“The only way out of the labyrinth of suffering is to forgive.”
Before. Miles “Pudge” Halter is done with his safe life at home. His whole life has been one big non-event, and his obsession with famous last words has only made him crave “the Great Perhaps” even more (Francois Rabelais, poet). He heads off to the sometimes crazy and anything-but-boring world of Culver Creek Boarding School, and his life becomes the opposite of safe. Because down the hall is Alaska Young. The gorgeous, clever, funny, sexy, self-destructive, screwed up, and utterly fascinating Alaska Young. She is an event unto herself. She pulls Pudge into her world, launches him into the Great Perhaps, and steals his heart. Then. . . .

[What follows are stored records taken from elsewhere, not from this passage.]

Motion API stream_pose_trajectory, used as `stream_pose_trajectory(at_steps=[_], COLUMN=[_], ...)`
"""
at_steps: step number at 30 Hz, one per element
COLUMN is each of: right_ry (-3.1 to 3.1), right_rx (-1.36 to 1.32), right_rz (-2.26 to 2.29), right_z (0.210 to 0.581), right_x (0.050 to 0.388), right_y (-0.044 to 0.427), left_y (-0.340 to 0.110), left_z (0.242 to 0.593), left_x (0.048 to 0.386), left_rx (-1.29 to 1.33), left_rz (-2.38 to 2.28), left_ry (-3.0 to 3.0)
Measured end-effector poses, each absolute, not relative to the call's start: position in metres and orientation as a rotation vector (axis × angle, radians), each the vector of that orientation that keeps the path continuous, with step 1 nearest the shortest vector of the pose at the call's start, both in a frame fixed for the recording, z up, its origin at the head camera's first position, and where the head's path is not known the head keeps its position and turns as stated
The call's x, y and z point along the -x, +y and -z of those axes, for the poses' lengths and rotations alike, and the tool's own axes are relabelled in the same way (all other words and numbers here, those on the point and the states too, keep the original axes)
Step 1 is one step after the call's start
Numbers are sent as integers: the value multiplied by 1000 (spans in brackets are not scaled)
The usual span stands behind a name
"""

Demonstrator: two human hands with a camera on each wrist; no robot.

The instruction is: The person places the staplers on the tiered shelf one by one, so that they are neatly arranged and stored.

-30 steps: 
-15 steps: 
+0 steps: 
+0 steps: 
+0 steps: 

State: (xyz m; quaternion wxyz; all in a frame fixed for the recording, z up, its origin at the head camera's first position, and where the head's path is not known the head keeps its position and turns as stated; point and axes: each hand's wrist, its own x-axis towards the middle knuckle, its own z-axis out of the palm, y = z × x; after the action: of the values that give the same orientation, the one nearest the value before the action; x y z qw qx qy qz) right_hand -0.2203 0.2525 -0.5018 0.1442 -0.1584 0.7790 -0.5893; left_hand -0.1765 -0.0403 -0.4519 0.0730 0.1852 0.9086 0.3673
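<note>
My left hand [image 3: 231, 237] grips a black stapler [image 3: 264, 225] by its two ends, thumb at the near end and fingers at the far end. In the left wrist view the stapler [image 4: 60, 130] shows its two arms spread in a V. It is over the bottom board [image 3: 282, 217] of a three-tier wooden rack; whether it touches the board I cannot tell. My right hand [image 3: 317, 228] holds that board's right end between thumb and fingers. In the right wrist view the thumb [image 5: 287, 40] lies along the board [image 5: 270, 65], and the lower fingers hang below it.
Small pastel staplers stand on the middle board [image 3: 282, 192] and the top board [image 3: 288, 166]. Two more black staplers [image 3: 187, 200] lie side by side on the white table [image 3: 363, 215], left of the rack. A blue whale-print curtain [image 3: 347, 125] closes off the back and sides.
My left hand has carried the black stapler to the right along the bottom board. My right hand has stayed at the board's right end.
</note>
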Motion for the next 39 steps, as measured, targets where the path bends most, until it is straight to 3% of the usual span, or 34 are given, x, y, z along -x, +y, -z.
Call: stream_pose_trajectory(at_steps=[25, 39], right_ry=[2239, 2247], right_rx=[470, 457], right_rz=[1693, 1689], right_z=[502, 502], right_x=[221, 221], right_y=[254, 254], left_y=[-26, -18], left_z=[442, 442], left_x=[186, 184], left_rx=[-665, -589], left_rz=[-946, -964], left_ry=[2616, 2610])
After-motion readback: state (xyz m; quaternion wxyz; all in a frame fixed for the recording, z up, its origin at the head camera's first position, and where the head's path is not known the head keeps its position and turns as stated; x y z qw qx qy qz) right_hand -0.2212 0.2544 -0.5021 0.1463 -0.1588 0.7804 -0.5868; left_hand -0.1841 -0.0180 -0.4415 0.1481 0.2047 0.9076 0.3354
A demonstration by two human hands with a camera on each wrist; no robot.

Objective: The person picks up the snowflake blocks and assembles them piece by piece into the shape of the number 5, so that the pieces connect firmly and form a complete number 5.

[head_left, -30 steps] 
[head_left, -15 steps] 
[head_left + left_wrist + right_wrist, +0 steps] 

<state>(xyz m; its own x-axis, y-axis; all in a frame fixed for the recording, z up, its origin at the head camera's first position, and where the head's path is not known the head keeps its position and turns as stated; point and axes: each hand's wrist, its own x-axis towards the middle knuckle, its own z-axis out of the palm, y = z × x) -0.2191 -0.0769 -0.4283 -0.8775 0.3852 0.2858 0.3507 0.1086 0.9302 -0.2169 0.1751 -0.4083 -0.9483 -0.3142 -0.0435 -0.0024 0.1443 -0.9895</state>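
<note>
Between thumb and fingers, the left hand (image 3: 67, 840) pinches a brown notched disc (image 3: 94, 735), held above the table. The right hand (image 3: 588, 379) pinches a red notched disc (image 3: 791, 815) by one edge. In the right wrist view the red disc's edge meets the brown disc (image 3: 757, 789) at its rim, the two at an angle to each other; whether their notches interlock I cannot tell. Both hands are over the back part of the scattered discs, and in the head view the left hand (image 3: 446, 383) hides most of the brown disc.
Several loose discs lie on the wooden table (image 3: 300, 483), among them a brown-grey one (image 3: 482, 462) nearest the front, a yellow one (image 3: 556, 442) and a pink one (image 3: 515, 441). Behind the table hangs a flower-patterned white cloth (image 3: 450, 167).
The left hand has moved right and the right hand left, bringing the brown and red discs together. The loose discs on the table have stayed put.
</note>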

After. Nothing is ever the same.
This concludes my book adventure for the John Green books, as this is the last book on my list for John Green books, and the first book John published. Ironic. I loved it. As usual, John blows me away with his words, ideas, and plot. I. Loved. It. As this was John’s first book, I imagine he relied heavily on prior knowledge. This book has a main character who loves last words. Then someone close to him dies, and he will never find out what their last word were. It is so sad, and so happy. It touched me. So deep. It is a love story of sorts, but [***] The Fault in Our Stars [***] outranks it in the romance genre.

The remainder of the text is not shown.